LA ligereza con que suelen utilizar el dinero público muchos prebostes autonómicos (Benach en Cataluña y Touriño en Galicia son los dos últimos casos) para que la pesada carga del poder les resulte más liviana, y aun gratificante, a base de coches lujosos y estancias sofisticadas, no puede ser una casualidad.

Más bien obedece a causalidades de distinta índole. Una de las más relevantes es que el Estado descentralizado ha propiciado las ínfulas de una clase política que antes tenía un papel periférico, cuasi marginal, limitado a su ámbito territorial, y ahora juega un rol determinante en el escenario patrio. Y no sólo los nacionalismos tradicionales: también los líderes de pequeños partidos de Canarias o Navarra, por ejemplo, han sido colocados en posiciones objetivamente influyentes. Son conscientes, además, de que su influencia es directamente proporcional a su particularismo. Ni CC ni UPN -por seguir con el ejemplo- serían nada en España de no ser por el Estado de las Autonomías. Y sus dirigentes, por tanto, tampoco.

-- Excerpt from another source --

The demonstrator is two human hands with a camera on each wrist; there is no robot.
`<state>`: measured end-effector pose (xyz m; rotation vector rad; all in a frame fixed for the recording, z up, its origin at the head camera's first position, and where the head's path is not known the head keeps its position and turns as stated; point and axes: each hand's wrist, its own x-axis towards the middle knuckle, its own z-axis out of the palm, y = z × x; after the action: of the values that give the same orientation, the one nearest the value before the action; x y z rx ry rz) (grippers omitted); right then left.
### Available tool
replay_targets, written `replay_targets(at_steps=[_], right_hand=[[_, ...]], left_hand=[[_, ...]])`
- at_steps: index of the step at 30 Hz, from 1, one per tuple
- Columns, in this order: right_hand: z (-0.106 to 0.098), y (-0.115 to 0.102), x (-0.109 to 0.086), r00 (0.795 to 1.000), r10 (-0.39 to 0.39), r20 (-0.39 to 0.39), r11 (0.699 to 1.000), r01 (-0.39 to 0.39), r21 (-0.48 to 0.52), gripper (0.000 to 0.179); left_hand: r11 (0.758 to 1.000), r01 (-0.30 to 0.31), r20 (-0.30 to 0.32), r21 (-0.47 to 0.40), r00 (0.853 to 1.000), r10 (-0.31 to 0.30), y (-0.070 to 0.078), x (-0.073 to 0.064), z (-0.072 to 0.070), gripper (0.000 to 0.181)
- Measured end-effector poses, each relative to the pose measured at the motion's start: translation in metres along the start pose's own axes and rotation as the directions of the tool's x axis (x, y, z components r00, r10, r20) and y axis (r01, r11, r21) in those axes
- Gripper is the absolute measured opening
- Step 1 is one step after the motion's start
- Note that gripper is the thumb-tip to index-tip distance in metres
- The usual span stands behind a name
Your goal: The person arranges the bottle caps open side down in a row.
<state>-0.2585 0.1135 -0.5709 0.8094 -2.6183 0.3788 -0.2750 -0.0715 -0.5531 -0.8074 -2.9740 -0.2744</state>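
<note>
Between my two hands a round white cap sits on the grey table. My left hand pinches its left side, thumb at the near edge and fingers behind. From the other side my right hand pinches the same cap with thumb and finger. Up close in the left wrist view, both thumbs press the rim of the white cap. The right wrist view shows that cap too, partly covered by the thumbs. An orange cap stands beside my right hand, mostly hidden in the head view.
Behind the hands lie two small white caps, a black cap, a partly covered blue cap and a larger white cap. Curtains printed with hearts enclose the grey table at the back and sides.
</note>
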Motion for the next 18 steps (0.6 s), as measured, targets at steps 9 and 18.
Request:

Dos cosas necesitan para realzar ese papel, y las dos las derrochan sin tasa. Una, crear una tupida red clientelar que garantice a la vez el desarme de la sociedad civil y la continuidad del sistema y de quienes lo encarnan. Dos, rodearse de una parafernalia ostentosa y cara que visibilice la distinción de los poderosos con respecto al común de la gente. Ahí es donde entran los coches oficiales de lujo (en España hay tantos como en todo Estados Unidos), los despachos reformados y redecorados a capricho y el ejército de secretarios, ayudantes, asesores, escoltas y demás servidores. Tan importante como mandar, o más, es demostrar que se manda mediante esta clase de signos externos que acabamos pagando precisamente los mandados. No conviene olvidar, por otra parte, que las autonomías apenas recaudan impuestos; es decir, que eluden la parte más molesta de la gobernación, y se dedican fundamentalmente a la parte más agradable, invertir y gastar.

Quizás no sean conscientes los jefes autonómicos dispendiosos de que su conducta, aparte de éticamente reprochable y en algún caso escandalosa, puede acarrear consecuencias políticas negativas para ellos mismos. Recuerden esto: los últimos años de gobierno de Felipe González estuvieron marcados por la guerra sucia antiterrorista y los casos de corrupción, pero la ciudadanía convivió tan ricamente con ambos fenómenos y sólo reaccionó en contra cuando llegó la crisis económica post 92. Con la que tenemos hoy en todo lo alto será muy difícil que la gente que lo pasa mal y teme pasarlo peor acepte sin indignarse los excesos de Touriño, Benach y quien se tercie. Ahora el poder está más bajo sospecha.